Consider the difference between bodybuilders and powerlifters—two groups that rely heavily on the bench press in their training. “A powerlifter is trying to lift as much weight as possible, whereas bodybuilders are trying to increase the size of their muscles.” says Mathew Welch, MS, CSCS, ATC, USAW-1, an exercise physiologist at HSS. “Don’t get me wrong, the bodybuilders are going to get strong, but they’re not necessarily going to have the same strength as a powerlifter, and that’s because the qualities that they’re training are very different.”
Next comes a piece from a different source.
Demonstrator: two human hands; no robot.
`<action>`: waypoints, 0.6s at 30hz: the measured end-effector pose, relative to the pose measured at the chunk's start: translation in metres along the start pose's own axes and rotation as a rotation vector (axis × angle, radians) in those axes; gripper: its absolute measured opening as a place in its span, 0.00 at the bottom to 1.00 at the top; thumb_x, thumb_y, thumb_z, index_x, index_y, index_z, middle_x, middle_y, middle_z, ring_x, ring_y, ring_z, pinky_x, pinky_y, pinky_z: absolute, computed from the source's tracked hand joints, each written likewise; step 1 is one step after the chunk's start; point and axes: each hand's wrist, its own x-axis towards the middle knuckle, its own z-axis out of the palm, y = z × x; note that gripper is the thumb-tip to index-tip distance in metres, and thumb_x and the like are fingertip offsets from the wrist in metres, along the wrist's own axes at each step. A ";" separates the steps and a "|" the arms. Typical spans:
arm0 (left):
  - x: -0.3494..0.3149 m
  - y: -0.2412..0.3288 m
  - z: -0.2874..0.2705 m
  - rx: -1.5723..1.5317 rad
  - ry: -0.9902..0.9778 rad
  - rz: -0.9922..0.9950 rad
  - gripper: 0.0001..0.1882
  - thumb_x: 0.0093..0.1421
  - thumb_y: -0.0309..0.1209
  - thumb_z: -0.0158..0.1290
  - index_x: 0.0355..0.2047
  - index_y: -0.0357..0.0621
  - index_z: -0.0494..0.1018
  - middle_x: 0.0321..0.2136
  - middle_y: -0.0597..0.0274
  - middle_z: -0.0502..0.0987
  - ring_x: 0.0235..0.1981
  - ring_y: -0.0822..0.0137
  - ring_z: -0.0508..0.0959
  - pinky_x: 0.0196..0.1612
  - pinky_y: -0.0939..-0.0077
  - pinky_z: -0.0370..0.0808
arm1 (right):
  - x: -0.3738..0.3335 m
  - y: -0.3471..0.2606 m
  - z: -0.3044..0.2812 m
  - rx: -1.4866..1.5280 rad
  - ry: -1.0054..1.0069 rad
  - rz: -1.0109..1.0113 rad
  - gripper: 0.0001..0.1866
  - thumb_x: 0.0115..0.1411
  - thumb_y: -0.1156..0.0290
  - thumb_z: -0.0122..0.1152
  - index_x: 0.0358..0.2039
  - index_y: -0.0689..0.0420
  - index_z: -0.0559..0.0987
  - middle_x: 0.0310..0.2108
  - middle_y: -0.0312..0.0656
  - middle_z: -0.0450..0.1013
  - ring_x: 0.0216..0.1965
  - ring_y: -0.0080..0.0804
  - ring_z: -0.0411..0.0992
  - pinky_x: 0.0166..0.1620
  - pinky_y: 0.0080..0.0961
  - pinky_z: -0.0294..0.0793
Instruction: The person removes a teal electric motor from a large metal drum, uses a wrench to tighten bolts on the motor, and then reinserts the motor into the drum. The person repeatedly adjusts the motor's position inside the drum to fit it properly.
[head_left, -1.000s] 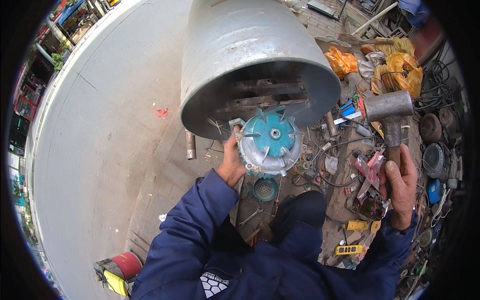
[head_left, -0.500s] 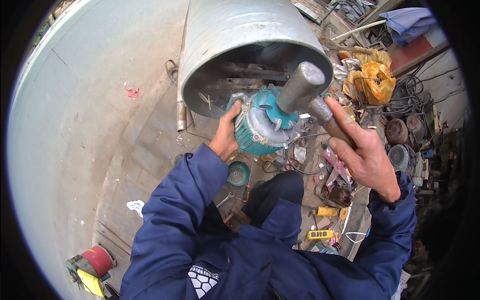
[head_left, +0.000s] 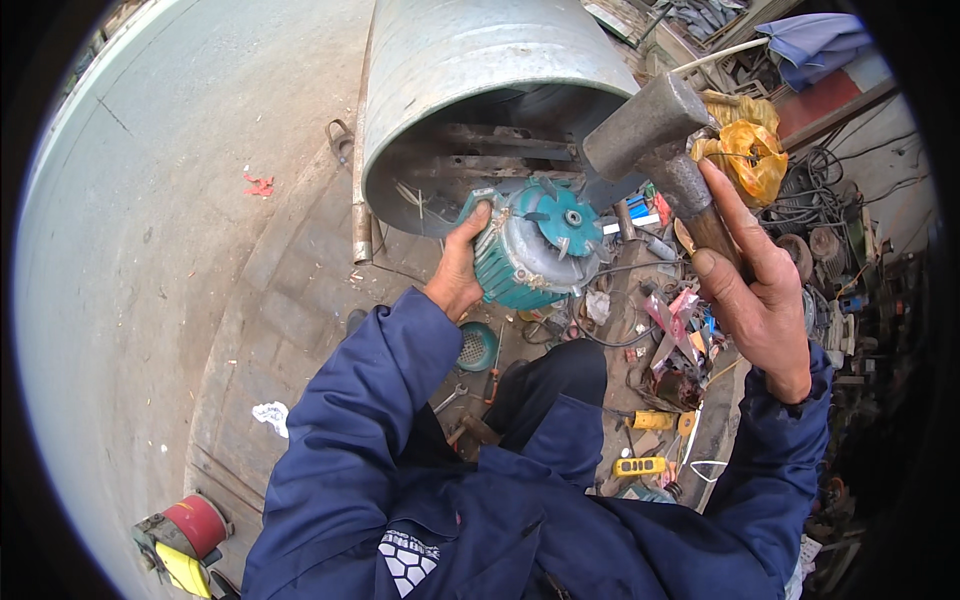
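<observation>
My left hand (head_left: 459, 262) grips the left side of a teal electric motor (head_left: 515, 262) with a finned housing. The motor is tilted so that its fan end, with a teal plastic fan (head_left: 562, 225) around a bare shaft end, faces up. My right hand (head_left: 755, 280) is wrapped round the handle of a heavy sledge hammer (head_left: 648, 122), close below its worn grey head. The hammer head is raised up and to the right of the fan, apart from the motor. Below the motor, a round teal fan cover (head_left: 478, 346) with a mesh of holes lies on the ground.
A large grey metal drum (head_left: 500, 50) lies open toward me behind the motor. A wrench (head_left: 450, 398) and an orange-handled screwdriver (head_left: 492, 384) lie by my leg. At right are a yellow control box (head_left: 640, 466), a yellow plastic bag (head_left: 752, 165) and cables; a red-and-grey machine (head_left: 195, 522) stands lower left.
The hammer has lifted off the fan's centre, up and to the right, with my right hand, uncovering the shaft end. My left hand and the motor have barely shifted.
</observation>
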 end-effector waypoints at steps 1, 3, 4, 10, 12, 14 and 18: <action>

“The big take-home message here is that there’s no magical exercise for hypertrophy,” says Luke Carlson, founder and CEO of Discover Strength. Instead, what we do have is a handful of research-backed principles that you can use to optimize your existing workout for muscle growth.

Hard reps equal hard muscle

“The biggest scientific discovery in strength training of the last 15 years is that we sure don’t need very much of it if you want to add muscle,” says Carlson. “But we’ve got to do it harder than we ever thought.”

Research shows us that muscle growth is driven by mechanical tension. Unlike time under tension—the amount of time a muscle spends under load, which actually does nothing for hypertrophy—mechanical tension kicks in the moment your reps begin to naturally slow down as you approach muscle failure. Trainers call these “effective reps.”

“Effective reps are defined as the last five or so repetitions in a set that brings the muscle to failure, and these reps are believed to provide the most stimulus for hypertrophy due to the mechanical tension being experienced by the active fibers,” says Welch.

“The closer you get to failure, the more motor units and muscle fibers you recruit, and the greater chance you have to increase the size of your muscle,” says Carlson. “The most important element is whether you’re getting close to muscle failure—more important than how many sets you do or how many days a week you work out.”